*WORK INSTRUCTIONS*
What you return should match the entries below exactly, only without the images.
--- DATA Enclosed Below ---
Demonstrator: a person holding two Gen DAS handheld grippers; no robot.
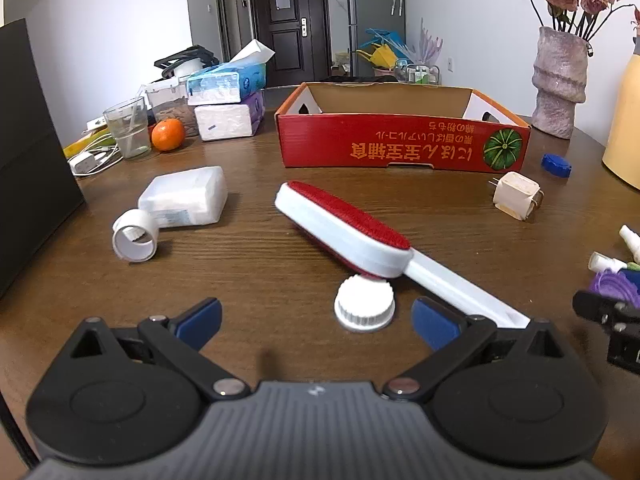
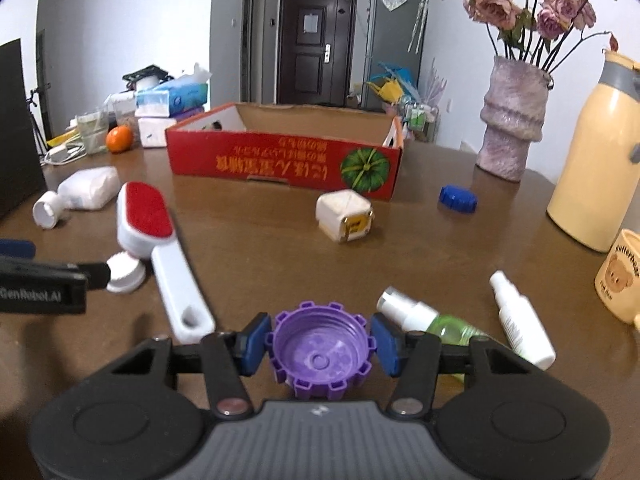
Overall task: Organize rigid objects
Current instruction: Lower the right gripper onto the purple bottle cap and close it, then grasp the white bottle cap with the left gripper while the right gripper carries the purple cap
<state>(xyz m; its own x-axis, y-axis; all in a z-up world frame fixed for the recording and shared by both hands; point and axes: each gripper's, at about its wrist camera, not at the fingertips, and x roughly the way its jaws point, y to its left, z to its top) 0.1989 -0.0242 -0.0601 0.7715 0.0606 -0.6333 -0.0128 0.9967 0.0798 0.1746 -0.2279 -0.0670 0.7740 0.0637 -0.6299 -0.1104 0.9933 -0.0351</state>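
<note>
Two handheld claws work over a cluttered brown desk [image 1: 256,280]. The right claw [image 2: 319,344] grips a purple cap [image 2: 320,354], its blue pads pressing the ridged rim on both sides; the cap sits hollow side up between them, so it looks ready to be carried. The left claw [image 1: 316,322] is open and empty, its pads spread wide, with a white cap [image 1: 365,305] lying just ahead of it, nearer its right pad, probably its next pick. Touching that cap on its far side is a white lint brush [image 1: 344,226] with a red pad, its handle running back beside the left claw's right pad. Farther ahead of both claws stands an open red cardboard box [image 2: 280,164], which seems the likely place for loose items. Ahead and left of the left claw lies a white bottle [image 1: 180,202] on its side. Ahead of the right claw sit a white charger plug [image 2: 344,216] and a blue cap [image 2: 458,199]; two small spray bottles [image 2: 520,320] lie just to its right.
</note>
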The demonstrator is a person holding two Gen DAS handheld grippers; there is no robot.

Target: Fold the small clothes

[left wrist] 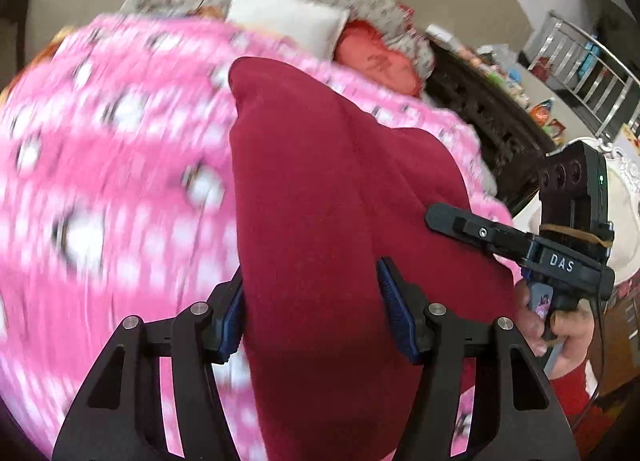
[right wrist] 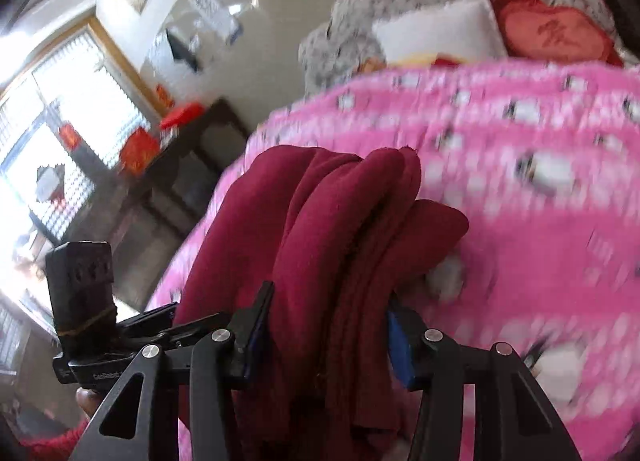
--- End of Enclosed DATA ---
*PROBLEM SOLUTION*
Demonstrator: a person holding two Gen DAS handheld grippers; no robot.
Overall task: Organize rigid objects
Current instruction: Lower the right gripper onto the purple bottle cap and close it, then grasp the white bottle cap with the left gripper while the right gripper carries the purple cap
<state>(xyz m; its own x-axis, y-axis; all in a z-up world frame fixed for the recording and shared by both hands; point and axes: each gripper's, at about its wrist camera, not at the fingertips, and x roughly the way its jaws point, y to its left, z to its top) 0.1989 -0.0242 -0.0601 0.7715 0.0606 -0.6333 -0.0128 0.9967 0.0798 0.1746 -0.2279 -0.0670 0.7740 0.0637 -0.6299 -0.1104 0.9933 -0.0351</state>
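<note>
Two handheld claws work over a cluttered brown desk [image 1: 256,280]. The right claw [image 2: 319,344] grips a purple cap [image 2: 320,354], its blue pads pressing the ridged rim on both sides; the cap sits hollow side up between them, so it looks ready to be carried. The left claw [image 1: 316,322] is open and empty, its pads spread wide, with a white cap [image 1: 365,305] lying just ahead of it, nearer its right pad, probably its next pick. Touching that cap on its far side is a white lint brush [image 1: 344,226] with a red pad, its handle running back beside the left claw's right pad. Farther ahead of both claws stands an open red cardboard box [image 2: 280,164], which seems the likely place for loose items. Ahead and left of the left claw lies a white bottle [image 1: 180,202] on its side. Ahead of the right claw sit a white charger plug [image 2: 344,216] and a blue cap [image 2: 458,199]; two small spray bottles [image 2: 520,320] lie just to its right.
</note>
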The demonstrator is a person holding two Gen DAS handheld grippers; there is no robot.

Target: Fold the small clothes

[left wrist] 
[right wrist] 

That finishes the answer to the exercise.